La Tunisie est sortie de la dictature le 14 janvier. Mais les blessures ne se refermeront pas sans passer par la case «vérité» sur ce qui s’est passé. Une opinion de notre collègue Samir Gharbi.


La Tunisie, comme l’ont déjà fait une trentaine d’autres pays dans le monde, se doit de constituer une Commission de la vérité et de la réconciliation (Cer) ou, comme ce fut le cas au Maroc, une Instance Equité et Réconciliation (Ier). Pourquoi?

 

Condamner chacun selon ce qu’il a fait
Le débat sur la présence ou non d’anciens membres du régime Ben Ali dans le gouvernement de transition a été tranché de manière forte avec le démantèlement du sit-in populaire à la Kasbah. Mais les rancœurs et les interrogations demeurent et demeureront à jamais dans les esprits. Outre les trois commissions qui ont été chargées de proposer des réformes et de trier les plaintes contre l’ancien régime (avant de les passer à la Justice), il faut que les responsables politiques, les hommes d’affaires, les juges, les avocats et autres, bref, tous ceux qui ont participé de loin et de près au maintien de l’ancien régime, voire à sa prospérité, se confessent et «vident» ce qu’ils ont sur leur cœur. C’est bien pour eux et c’est bien pour la Tunisie entière afin que l’on dise «plus jamais la dictature». Si parmi les responsables, il y aura des coupables, c’est à la Justice indépendante de juger. Et de condamner chacun selon ce qu’il a fait.
Un Premier ministre, aussi intègre soit-il, ne peut poursuivre sa mission de refonte de la Tunisie vers la démocratie sans accomplir sa propre rédemption. C’est douloureux, mais indispensable. Mohamed Ghannouchi a été promu «ministre» par Ben Ali en octobre 1987. Depuis, par devoir, il a servi Ben Ali jusqu’au 14 janvier. Et il a même dit avoir du «respect pour lui» quand il a accepté de lui parler au téléphone après son départ.
Personne ne comprend pourquoi Ghannouchi s’accroche au pouvoir. Est-ce pour servir l’intérêt national d’une autre manière? Pour se refaire une virginité politique? Ou pour éviter l’effondrement total du système Ben Ali qui, on le sait aujourd’hui plus qu’hier, a mis sous sa tutelle des centaines de milliers de Tunisiens dans toutes les professions, dans toutes les régions et dans toutes les hiérarchies.

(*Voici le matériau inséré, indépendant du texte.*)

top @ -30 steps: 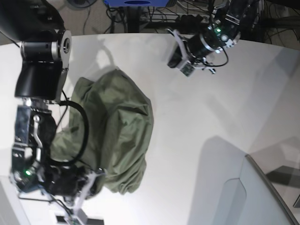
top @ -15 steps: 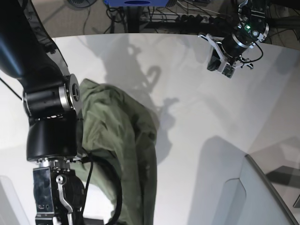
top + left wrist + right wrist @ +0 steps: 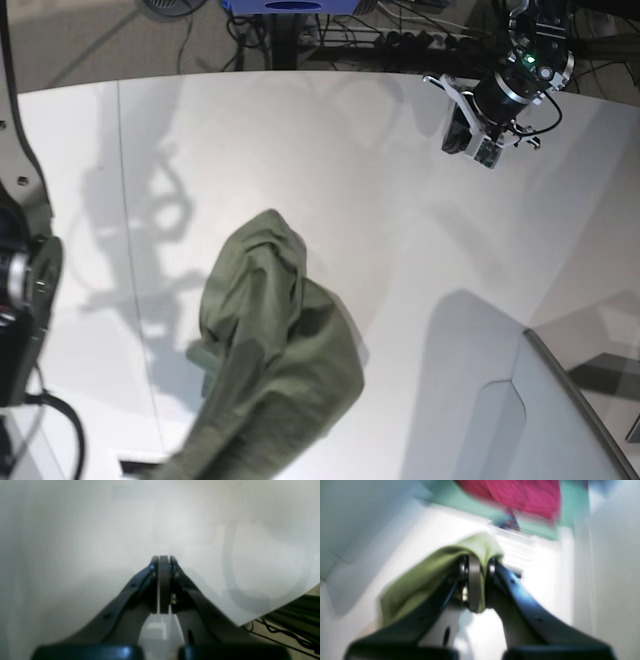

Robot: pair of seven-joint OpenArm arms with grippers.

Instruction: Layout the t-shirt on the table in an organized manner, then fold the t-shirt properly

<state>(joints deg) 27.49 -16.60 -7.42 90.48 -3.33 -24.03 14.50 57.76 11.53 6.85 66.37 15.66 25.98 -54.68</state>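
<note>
Right gripper clamped on a fold of the t-shirt, olive cloth pinched between its jaws. In the base view the shirt hangs bunched, its lower part over the near-left of the table. Left gripper fully closed, holding nothing, over the table's far-right edge, well apart from the shirt.

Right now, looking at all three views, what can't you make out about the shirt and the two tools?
- Right tool: out of the base view; only the blurred right wrist view shows it shut on the shirt.
- Shirt: bunched, so collar and sleeves are hidden in its folds; the base view's bottom edge cuts it off.
- Left tool: shut and empty in its wrist view; too small in the base view to judge.
- Red and teal shapes: too blurred to identify.
</note>
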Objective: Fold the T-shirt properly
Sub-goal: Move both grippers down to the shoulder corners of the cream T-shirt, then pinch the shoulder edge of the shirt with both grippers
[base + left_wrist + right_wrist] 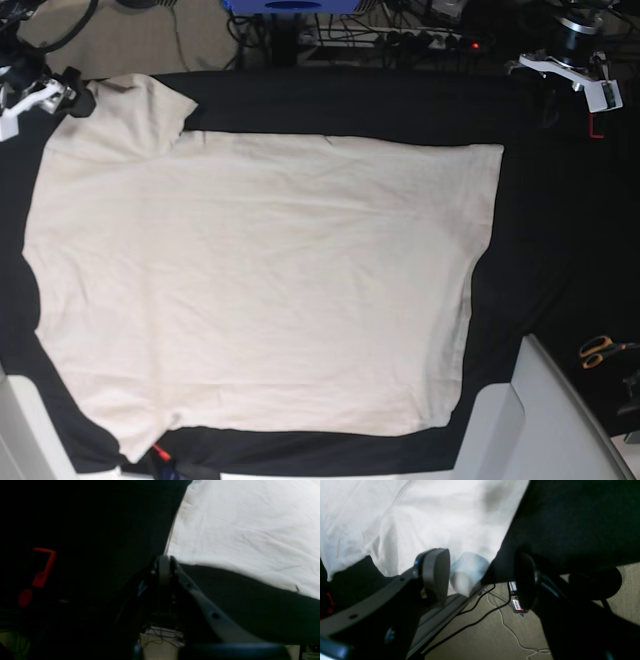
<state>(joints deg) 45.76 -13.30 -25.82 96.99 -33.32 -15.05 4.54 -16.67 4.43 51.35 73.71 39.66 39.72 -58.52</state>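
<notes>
The cream T-shirt (260, 280) lies spread flat on the black table (540, 230), its hem towards the right of the base view and a sleeve (135, 110) at the top left. My right gripper (480, 577) is open at that sleeve's corner by the table edge. A rolled tip of cloth (467, 572) lies loose between its fingers (436, 575). In the base view the right gripper (65, 98) sits at the far left corner. My left gripper (163, 567) is shut with nothing in it, just off the shirt's hem corner (175, 552), and shows at the top right (585, 80).
A red clamp (42, 572) hangs at the table's edge near the left arm. Orange-handled scissors (600, 350) lie on the right side of the table. Cables (480, 620) run over the carpet below the edge. White arm bases (510, 420) stand at the near corners.
</notes>
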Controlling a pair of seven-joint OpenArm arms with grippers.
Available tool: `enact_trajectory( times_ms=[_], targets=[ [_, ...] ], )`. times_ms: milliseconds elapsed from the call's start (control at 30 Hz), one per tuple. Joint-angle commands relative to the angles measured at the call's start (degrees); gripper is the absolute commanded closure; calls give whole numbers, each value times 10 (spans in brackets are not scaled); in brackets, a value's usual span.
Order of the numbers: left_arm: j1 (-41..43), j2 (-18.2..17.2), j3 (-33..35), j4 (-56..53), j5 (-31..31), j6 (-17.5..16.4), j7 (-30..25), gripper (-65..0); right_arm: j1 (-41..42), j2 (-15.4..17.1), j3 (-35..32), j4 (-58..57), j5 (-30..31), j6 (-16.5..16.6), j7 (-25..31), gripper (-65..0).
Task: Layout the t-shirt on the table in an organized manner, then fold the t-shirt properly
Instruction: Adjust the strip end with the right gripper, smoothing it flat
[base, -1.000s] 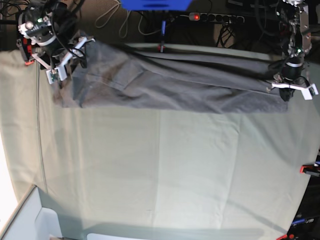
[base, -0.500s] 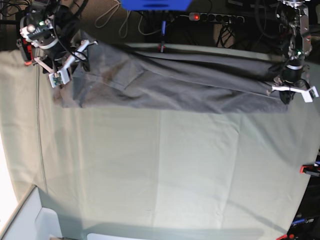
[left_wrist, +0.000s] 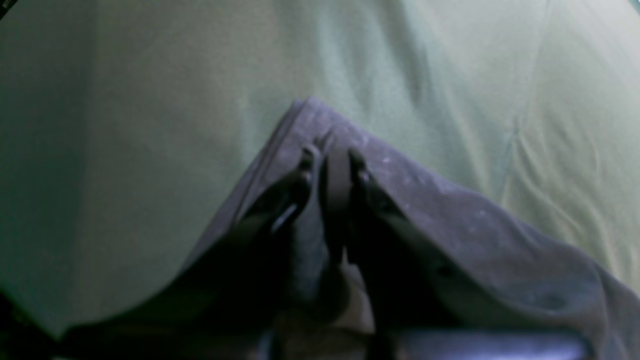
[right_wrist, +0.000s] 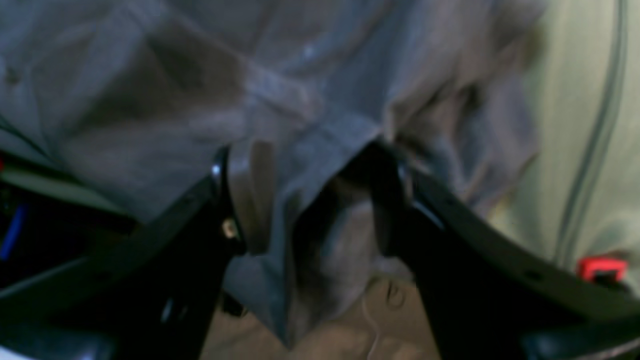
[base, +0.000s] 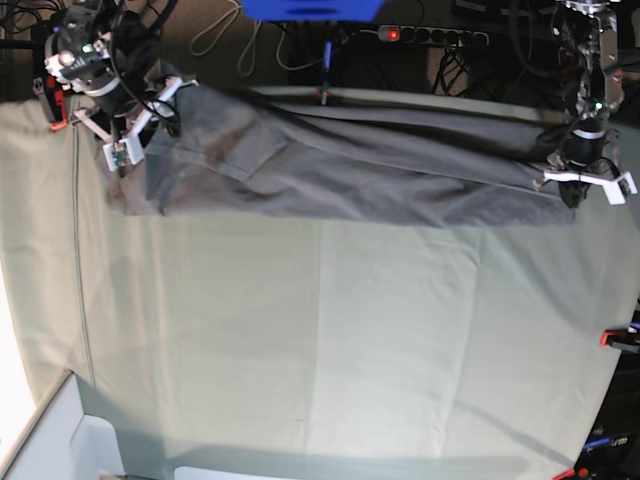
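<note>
The dark grey t-shirt (base: 350, 170) lies stretched in a long band along the far edge of the table (base: 350, 330). My left gripper (base: 572, 190) is at its right end, shut on a corner of the t-shirt (left_wrist: 450, 210); the left wrist view shows the left gripper (left_wrist: 330, 160) pinching a ridge of cloth above the table (left_wrist: 150, 100). My right gripper (base: 140, 120) is at the shirt's left end. In the right wrist view the right gripper (right_wrist: 305, 200) stands open, its fingers (right_wrist: 225, 200) astride a fold of the t-shirt (right_wrist: 175, 90).
Red clamps (base: 618, 338) hold the table cover at the right edge, and another red clamp (right_wrist: 600, 267) shows by the right gripper. A power strip (base: 430, 36) and cables lie beyond the far edge. A white box (base: 60, 440) stands at the near left corner.
My right gripper has shifted a little toward the far left corner over the shirt's end, and its jaws have narrowed somewhat. The left gripper has held still.
</note>
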Motion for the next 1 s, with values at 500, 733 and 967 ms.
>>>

Se libérer du lourd poids du passé
J’ai parlé de M. Ghannouchi, mais je peux aussi parler de Mohamed Nouri Jouini. Ce dernier, intègre et compétent, a fait, il ne faut pas oublier, ses premières armes à l’intérieur même du Palais de Carthage, comme conseiller, membre du fameux «Shadow Cabinet». Lui aussi se doit de faire sa «confession» devant la Commission Vérité et Réconciliation (Cvr). Il se libèrera du lourd poids du passé et pourra ainsi mieux servir la Tunisie avec un cœur léger.
La Tunisie qui a fait sa Révolution devra faire recouvrer sa mémoire pour mieux bâtir son présent et son avenir. Elle devra suivre l’exemple de l’Afrique du Sud après l’apartheid, de l’Allemagne après Hitler, du Maroc après Hassan II, du Pérou, du Guatemala, etc.
La Cvr ou Ier sera chargée de recenser toutes les violations des droits de l’homme et du droit tout court afin de permettre une réelle réconciliation nationale.